“I really get fascinated by good quality food being served in the restaurants, do you?”
“Who would not want to tease their palette by tasting the best cuisines across a total of 15 countries?”
Zomato API Analysis is one of the most useful analysis for foodies.
The basic idea of analyzing the Zomato dataset is to get a fair idea about the factors affecting the aggregate rating of each restaurant such as
Best cuisines of every part of the world which lies in their budget
Find the value for money restaurants in various parts of the country for the cuisines
Which locality of that country serves that cuisines with maximum number of restaurants
The needs of people who are striving to get the best cuisine of the country
“Just so that you have a good meal the next time you step out”
Factors that help you dine
The bigger picture is to analyze the various factors aiding the customer to decide the appropriate restaurant like
Cuisine
Location
Pocket money etc.
Some of the issues that we had to address through this analysis are:
Jack of all but Master of One.
Multiple cuisines are served by each restaurant and are recorded as comma separated values under single column.
Does it really matter what you serve and where? Answer this question by analyzing the interdependence of Cuisine it serves, location of the restaurant and its final rating
Are the number of votes synonymous with the restaurant being considered a poor or an excellent choice?
For e.g. A restaurant with only 3 votes is categorized as Poor choice.
The question we need to answer is that can we rate a restaurant solely based on the number of votes it has garnered?
# to preload necessary packages
packages <- c("tidyverse", "readr", "maps", "DT", "knitr", "rmarkdown", "jsonlite", "httr", "mapproj","lubridate","lucr","kableExtra","ggplot2","gridExtra","RCurl","ggmap","tm","wordcloud")

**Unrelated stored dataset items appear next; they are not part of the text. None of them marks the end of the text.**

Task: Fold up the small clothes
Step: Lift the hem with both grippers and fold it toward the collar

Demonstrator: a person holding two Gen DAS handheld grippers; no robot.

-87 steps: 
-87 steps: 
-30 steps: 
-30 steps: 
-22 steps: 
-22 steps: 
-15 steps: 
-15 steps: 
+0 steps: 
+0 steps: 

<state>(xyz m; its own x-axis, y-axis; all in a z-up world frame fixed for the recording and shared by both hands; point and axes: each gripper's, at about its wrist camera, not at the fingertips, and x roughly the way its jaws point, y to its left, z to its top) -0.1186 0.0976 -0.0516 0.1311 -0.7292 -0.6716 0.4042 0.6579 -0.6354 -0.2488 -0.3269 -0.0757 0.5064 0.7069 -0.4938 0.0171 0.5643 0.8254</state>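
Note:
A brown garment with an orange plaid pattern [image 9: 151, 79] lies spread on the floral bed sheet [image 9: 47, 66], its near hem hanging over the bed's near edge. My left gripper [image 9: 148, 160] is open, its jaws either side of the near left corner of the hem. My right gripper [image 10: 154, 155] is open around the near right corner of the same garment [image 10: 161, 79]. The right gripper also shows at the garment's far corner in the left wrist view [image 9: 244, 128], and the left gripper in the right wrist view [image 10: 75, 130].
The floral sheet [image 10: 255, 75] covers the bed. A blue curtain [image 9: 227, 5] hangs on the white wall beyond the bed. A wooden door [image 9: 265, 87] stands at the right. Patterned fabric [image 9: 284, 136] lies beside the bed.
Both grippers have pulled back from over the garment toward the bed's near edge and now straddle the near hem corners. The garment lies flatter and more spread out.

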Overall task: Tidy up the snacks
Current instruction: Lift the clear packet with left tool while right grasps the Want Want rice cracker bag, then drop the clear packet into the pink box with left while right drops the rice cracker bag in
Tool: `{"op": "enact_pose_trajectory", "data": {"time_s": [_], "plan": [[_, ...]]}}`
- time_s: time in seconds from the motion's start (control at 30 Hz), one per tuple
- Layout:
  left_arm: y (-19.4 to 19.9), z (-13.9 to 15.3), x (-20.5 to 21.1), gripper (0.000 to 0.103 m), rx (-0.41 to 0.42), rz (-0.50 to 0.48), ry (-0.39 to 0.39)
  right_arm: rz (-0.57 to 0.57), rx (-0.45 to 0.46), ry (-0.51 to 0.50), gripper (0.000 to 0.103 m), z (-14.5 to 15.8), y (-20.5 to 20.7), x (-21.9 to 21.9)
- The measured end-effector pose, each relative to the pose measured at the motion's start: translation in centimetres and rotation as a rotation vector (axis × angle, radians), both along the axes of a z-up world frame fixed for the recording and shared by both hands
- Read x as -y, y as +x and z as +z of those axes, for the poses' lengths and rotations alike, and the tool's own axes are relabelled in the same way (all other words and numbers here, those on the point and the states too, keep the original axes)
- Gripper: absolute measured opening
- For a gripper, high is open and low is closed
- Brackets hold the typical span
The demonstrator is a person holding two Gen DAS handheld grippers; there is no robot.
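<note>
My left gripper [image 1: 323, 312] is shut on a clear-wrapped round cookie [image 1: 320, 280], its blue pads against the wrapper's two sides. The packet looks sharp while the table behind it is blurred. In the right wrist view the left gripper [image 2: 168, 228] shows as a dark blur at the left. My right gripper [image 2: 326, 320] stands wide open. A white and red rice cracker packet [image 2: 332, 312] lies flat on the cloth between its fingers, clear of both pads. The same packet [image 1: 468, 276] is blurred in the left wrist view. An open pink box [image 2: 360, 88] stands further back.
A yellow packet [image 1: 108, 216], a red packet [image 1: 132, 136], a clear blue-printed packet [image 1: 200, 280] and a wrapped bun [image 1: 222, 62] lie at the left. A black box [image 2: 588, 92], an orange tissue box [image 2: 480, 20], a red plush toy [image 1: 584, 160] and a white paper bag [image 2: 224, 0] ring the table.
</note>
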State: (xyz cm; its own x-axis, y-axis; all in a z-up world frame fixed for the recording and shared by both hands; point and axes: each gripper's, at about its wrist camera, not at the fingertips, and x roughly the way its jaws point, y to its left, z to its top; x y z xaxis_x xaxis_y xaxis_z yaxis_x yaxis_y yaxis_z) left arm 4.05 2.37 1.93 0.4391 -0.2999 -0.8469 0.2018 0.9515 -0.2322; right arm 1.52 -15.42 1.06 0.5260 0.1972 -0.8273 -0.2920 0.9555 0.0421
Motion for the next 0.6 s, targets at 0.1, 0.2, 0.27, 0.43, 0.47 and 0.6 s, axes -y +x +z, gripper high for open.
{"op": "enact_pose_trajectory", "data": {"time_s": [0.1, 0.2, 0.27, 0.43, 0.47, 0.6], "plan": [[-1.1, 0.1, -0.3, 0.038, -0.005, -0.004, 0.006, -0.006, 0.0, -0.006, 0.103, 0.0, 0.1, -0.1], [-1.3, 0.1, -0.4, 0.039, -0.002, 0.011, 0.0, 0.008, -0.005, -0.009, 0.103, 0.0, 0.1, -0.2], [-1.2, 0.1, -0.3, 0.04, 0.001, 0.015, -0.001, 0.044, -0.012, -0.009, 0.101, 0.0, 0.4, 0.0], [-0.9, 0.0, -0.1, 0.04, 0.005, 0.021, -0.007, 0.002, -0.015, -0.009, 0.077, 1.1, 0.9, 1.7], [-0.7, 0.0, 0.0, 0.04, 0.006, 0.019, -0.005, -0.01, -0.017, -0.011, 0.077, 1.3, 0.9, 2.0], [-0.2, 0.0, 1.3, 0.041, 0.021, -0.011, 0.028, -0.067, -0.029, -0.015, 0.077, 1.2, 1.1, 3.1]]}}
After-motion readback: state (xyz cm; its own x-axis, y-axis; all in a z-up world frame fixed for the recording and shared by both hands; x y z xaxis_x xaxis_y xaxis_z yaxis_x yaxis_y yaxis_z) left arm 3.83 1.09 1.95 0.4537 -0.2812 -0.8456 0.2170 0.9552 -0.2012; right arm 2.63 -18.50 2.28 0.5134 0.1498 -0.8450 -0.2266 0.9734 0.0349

requiredpackages <- packages[!(packages %in% installed.packages()[,"Package"])]
if (length(requiredpackages)) install.packages(requiredpackages, repos = "http://cran.us.r-project.org" )
library(knitr)
library(kableExtra)
library(lucr) #loading lucr library
library(DT)
library(jsonlite)
library(httr)
library(lubridate)
library(DT)
library(RCurl)
library(ggplot2)
library(gridExtra)
library(ggmap)
#library(tm)
library(wordcloud)
text_tbl <- data.frame(
Libraries = c("tidyverse", "readr", "maps","mapproj",
"DT", "knitr", "rmarkdown", "jsonlite",
"httr","lucr","kableExtra","ggplot2","gridExtra","RCurl","ggmap","tm","wordcloud","data.table"),
Functions = c("Easy installation of packages",
"To easily import delimited data",
"For geographical data",
"To convert latitude/longitude into projected coordinates",
"To create functional tables in HTML",
"For dynamic report generation",
"To convert R Markdown documents into a variety of formats",
"A Robust, High Performance JSON Parser and Generator for R",
"Tools for Working with URLs and HTTP organised by HTTP verbs",
"Reformat currency-based data as numeric and convert between currencies",
"Build complex HTML or LaTeX tables using kable()",
"To create beautiful visualizations",
"To arrange the plots generated grid-wise",
"To read data from web url",
"To plot maps",
"To help us create a matrix",
"To help us plot the word cloud",
"Fast file reader and parallel file writer. Enables Fast aggregation and column modification"
)
)
kable(text_tbl, "html") %>%
kable_styling(full_width = F) %>%
column_spec(1, bold = T, border_right = T) %>%
column_spec(2, width = "30em")
Libraries | Functions |
---|---|
tidyverse | Easy installation of packages |
readr | To easily import delimited data |
maps | For geographical data |
mapproj | To convert latitude/longitude into projected coordinates |
DT | To create functional tables in HTML |
knitr | For dynamic report generation |
rmarkdown | To convert R Markdown documents into a variety of formats |
jsonlite | A Robust, High Performance JSON Parser and Generator for R |
httr | Tools for Working with URLs and HTTP organised by HTTP verbs |
lucr | Reformat currency-based data as numeric and convert between currencies |
kableExtra | Build complex HTML or LaTeX tables using kable() |
ggplot2 | To create beautiful visualizations |
gridExtra | To arrange the plots generated grid-wise |
RCurl | To read data from web url |
ggmap | To plot maps |
tm | To help us create a matrix |
wordcloud | To help us plot the word cloud |
data.table | Fast file reader and parallel file writer. Enables Fast aggregation and column modification |
Some of the approaches to address the above issues are
We have converted the currency values to standardized abbreviations such as INR for Indian Rupees and used an in-built package to convert the given currency to USD
Based on the converted currency value we also re-evaluated the pre-assigned price range to the Zomato defined USD scale as shown below:
text_table1 <- data.frame(AveragePrice = c("0 < Price <= 10","10 < Price <= 25","25 < Price <= 50","50 < Price"),
PriceRange = c("1","2","3","4"))
kable(text_table1, "html") %>%
kable_styling(full_width = F) %>%
column_spec(1, bold = T, border_right = T) %>%
column_spec(2, width = "15em")
AveragePrice | PriceRange |
---|---|
0 < Price <= 10 | 1 |
10 < Price <= 25 | 2 |
25 < Price <= 50 | 3 |
50 < Price | 4 |
To address the cuisine problem we have separated the comma separated values and spread them into individual columns and aggregated their frequency and have determined the most favored cuisine based on its location.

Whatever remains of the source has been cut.